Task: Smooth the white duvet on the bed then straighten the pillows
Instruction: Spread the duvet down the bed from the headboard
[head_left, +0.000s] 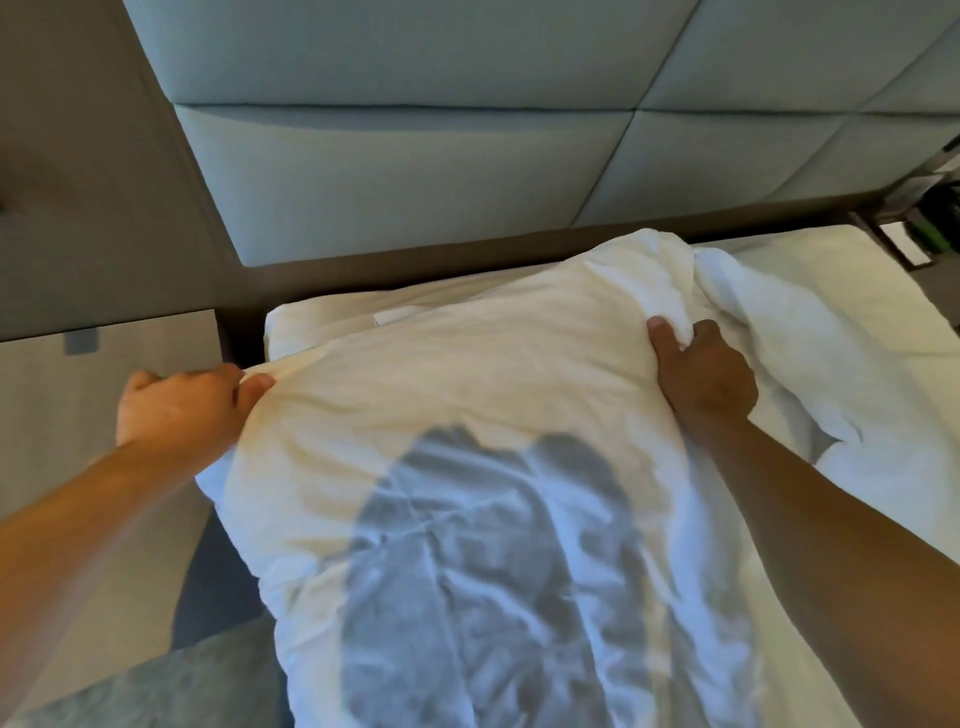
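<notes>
The white duvet (457, 426) lies wrinkled over the bed, its top end near the headboard. My left hand (179, 402) pinches the duvet's top left corner at the bed's left edge. My right hand (698, 371) grips a bunched fold of the duvet further right, with the thumb on top. A flat white pillow or sheet edge (332, 319) shows just beyond the duvet at the left. More white bedding (810, 312) lies rumpled to the right. A shadow of my head and shoulders falls on the duvet's middle.
A padded grey-blue headboard (415, 166) rises behind the bed, above a dark wooden ledge. A pale bedside table (104, 374) stands at the left. Another nightstand with dark objects (924, 218) is at the far right. Grey floor shows at the lower left.
</notes>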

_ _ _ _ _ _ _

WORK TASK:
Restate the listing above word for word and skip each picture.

RESPONSE FOR THIS EXERCISE:
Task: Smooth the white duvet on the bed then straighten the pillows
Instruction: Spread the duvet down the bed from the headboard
[head_left, +0.000s] 
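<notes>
The white duvet (457, 426) lies wrinkled over the bed, its top end near the headboard. My left hand (179, 402) pinches the duvet's top left corner at the bed's left edge. My right hand (698, 371) grips a bunched fold of the duvet further right, with the thumb on top. A flat white pillow or sheet edge (332, 319) shows just beyond the duvet at the left. More white bedding (810, 312) lies rumpled to the right. A shadow of my head and shoulders falls on the duvet's middle.
A padded grey-blue headboard (415, 166) rises behind the bed, above a dark wooden ledge. A pale bedside table (104, 374) stands at the left. Another nightstand with dark objects (924, 218) is at the far right. Grey floor shows at the lower left.
</notes>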

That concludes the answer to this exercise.